In recent years, Netflix has been a star of the media world and of the stock exchange. The company is widely credited with putting Blockbuster under (along with Blockbuster mistakes), is definitely the player that made binge viewing mainstream, and is also said to be harming cable television a great deal. Recently, when discussing Netflix with a few friends, we began to see that there may be some problems on the horizon.
Netflix is certainly a phenomenon. Speaking personally, I confess to loving the service. As an old film buff, I am able to find some hard to get titles and often stream them without waiting for a DVD to be delivered in the mail. Or, I can re-watch a film that I saw 30+ years ago. With more people becoming “cord-cutters” each month, it appears that Netflix along with Hulu or Hulu+ is an important component in video delivery for people who no longer have cable or satellite TV.
Why the concerns? It is really pretty simple. Over the years, I have observed that Netflix had an almost bullet proof business model. The viewer could watch thousands of films or episodes of TV shows on demand. If a subscriber were busy or traveling, Netflix still received their subscription fee regardless of usage.

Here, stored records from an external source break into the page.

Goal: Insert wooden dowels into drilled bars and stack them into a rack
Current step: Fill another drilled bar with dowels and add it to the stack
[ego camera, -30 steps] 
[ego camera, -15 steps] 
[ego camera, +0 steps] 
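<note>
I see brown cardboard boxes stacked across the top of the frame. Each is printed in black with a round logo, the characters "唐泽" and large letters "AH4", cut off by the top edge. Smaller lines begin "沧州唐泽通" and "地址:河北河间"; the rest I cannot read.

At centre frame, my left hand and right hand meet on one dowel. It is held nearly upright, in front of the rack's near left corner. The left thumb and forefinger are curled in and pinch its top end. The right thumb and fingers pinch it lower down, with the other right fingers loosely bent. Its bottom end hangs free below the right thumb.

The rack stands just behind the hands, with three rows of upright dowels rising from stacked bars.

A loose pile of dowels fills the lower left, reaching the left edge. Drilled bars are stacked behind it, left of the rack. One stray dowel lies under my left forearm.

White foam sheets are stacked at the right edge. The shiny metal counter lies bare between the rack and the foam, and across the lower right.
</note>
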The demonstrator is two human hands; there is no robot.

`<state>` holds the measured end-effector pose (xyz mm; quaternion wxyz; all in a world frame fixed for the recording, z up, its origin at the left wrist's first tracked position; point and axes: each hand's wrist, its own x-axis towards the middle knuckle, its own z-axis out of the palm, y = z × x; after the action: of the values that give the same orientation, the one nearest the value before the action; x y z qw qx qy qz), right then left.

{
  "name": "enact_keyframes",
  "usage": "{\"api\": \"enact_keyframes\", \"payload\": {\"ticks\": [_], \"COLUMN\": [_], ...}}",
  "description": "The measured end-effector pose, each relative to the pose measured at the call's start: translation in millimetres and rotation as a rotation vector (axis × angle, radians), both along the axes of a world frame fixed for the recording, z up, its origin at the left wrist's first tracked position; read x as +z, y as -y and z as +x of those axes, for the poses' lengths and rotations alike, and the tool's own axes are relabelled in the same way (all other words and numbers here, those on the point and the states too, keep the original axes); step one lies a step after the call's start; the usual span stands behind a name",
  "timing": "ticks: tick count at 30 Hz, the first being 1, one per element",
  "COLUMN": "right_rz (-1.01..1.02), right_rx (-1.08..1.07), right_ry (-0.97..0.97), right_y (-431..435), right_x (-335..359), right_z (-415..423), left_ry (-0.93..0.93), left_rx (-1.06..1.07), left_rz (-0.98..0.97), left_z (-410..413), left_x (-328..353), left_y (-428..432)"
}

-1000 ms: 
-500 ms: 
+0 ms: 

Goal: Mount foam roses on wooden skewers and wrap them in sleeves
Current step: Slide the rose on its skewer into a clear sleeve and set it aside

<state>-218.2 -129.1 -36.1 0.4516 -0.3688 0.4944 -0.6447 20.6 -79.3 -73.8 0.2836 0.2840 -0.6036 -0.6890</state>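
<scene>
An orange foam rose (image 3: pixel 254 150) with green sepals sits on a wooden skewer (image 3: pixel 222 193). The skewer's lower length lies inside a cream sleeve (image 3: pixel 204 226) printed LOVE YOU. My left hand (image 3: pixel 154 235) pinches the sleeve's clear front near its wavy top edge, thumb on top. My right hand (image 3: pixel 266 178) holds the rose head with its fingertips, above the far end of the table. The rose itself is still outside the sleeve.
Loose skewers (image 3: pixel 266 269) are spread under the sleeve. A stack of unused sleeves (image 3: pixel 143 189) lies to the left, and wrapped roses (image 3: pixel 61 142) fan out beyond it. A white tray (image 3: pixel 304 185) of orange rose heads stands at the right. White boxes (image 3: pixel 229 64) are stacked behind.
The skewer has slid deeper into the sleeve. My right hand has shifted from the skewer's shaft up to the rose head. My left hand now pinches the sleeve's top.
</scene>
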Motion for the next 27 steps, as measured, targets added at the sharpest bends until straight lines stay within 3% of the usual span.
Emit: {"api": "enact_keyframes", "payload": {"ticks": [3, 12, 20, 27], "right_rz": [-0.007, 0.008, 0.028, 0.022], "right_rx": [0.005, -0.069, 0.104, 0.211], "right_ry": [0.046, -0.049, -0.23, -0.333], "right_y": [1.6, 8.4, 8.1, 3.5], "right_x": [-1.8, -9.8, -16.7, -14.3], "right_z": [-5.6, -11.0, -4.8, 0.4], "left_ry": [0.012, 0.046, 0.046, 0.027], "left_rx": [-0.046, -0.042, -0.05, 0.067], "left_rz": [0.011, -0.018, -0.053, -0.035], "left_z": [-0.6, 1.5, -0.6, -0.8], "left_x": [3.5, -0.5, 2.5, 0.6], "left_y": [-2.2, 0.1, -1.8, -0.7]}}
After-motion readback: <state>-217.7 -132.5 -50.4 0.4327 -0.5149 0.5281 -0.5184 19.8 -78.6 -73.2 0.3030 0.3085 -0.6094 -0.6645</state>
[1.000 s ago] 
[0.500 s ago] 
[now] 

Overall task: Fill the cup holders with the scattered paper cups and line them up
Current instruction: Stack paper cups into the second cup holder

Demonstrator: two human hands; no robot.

A few years ago, Netfllix began to produce their own original programming. "Lilyhammer" was the first effort followed shortly thereafter with the wildly successful and award winning “House of Cards” and then “Orange is the New Black”. Some critics praised it as an example of vertical integration. They produced the show, put in on their system, and the service model had all users being payers. Sounds great--not unlike an Exxon/Mobil or a Royal Dutch Petroleum which finds the oil, refines it, ships it, and sells it to you at the pump. They control the whole process.
What can be wrong with that? My friends and I have a theory. The movie picture and TV businesses are rough. One old colleague said, “It is a glamorous but really crappy business. Notice how many executive producers films have now? Some are Wall Street or Silicon Valley types who have made a bundle and have “gone Hollywood.” They may lose a few million, love being on the set, going to parties and THINKING that they matter.” Most films do not make money and over 70% of new TV series historically die in the first season. The original business model was elegant in its simplicity. Netflix paid a rights fee for their programming and consumers paid a monthly subscription fee to Netflix. Now, they are a TV network and motion picture studio. The company has announced plans for $5 billion in 2016 to be used for production of original programming. What if most of the new entries bomb? Can they raise subscription rates several dollars overnight to made up for artistic failures?
Netflix has announced a good bit of international expansion. On the drawing board is entry in to South Korea, Hong Kong, Taiwan and Singapore. Great. They may need it as growth in the United States appears stalled the last few quarters.
Look, we media graybeards love Netflix as a product and still see it as a major disruptor to the advertiser supported video world. Yet, their model has changed rapidly. If the expensively produced new series do not bring in substantial incremental subscribers or if a possible global recession slows growth overseas, their status as a bulletproof player in the media world could end very quickly.